= Stem cell tourism =

Stem cell tourism, a form of medical tourism, is the internet based-industry in which stem cell procedures are advertised to the public as a proven cure. In the majority of cases, it leads to patients and families traveling abroad to obtain procedures that are not proven, nor part of a clinical trial approved by an authority like the Food and Drug Administration in the United States. These procedures have not gone through the vetting process of clinical research and they lack rigorous scientific support. Although for the general public, this advertising in glossy websites, may sound authoritative, for translational doctors and scientists this leads to the exploitation of vulnerable patients. These procedures lack the reproducibility, the rigor that is required for successful development of new effective medications. Although the term may imply traveling overseas, in recent years, there has been an explosion of "stem cell clinics' in the US which has been well documented. These activities are highly profitable for the clinic but no benefit for the patients, sometimes experiencing complications like spinal tumors, death, or financial ruin, all of which are documented in the scientific literature. There is a great deal of interest in educating the public and patients, families and doctors who deal with patients requesting stem cells clinics. In recent years, the FDA has become more active in overseeing stem cell clinics, taking a number of concrete steps including sending warning letters, putting out advisories, and in two cases filing suit in federal court to impose permanent injunctions on specific clinic firms.

Despite the great interest generated in the public for the use of stem cells, among all stem cell scientists, including the International Society for Stem Cell Research, the largest academic organization of scientist and advocates for stem cell research in the world. Stem cell "therapy" is an aspirational goal, is still under development and although there is a great deal of research around the world. Rigorous stem cell trials are still ongoing and patients should be educated to be aware of the unethical clinics in the US or abroad, that offer stem cells procedures as a cure when it is still under investigation.

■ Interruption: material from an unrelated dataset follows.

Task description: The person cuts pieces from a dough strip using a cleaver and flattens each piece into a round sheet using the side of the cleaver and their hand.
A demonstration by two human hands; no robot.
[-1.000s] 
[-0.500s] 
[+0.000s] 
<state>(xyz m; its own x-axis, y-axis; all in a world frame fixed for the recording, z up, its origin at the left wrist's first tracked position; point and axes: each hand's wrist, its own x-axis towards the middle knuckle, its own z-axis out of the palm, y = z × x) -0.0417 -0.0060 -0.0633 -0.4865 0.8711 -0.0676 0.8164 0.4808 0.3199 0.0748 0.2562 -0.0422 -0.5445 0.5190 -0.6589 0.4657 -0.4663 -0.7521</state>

Furthermore, there is confusion in the general public between the concept of the "right to try" (RTT) legislation to the right to pursue any"stem cell preparations'. These are different concepts. RTT is usually approved for promising pharmacological compounds that have earned a sound scientific or pre-clinical support. In contrast to stem cell tourism infusions that do not. One of the key elements in the RTT is the concept of promising, that is not just a theoretical possibility but a demonstrable and reproducible evidence obtained by scientific experimentation. The right to try legislation seek opportunities for incurables and often terminal patients to receive the compassionate use of experimental therapies that have passed phase I clinical trials that have not gone through all the checks and balances needed for approval. In contrast to the stem cell tourism, these trials have oversight by the FDA and there is no direct financial exploitation for the patient and families.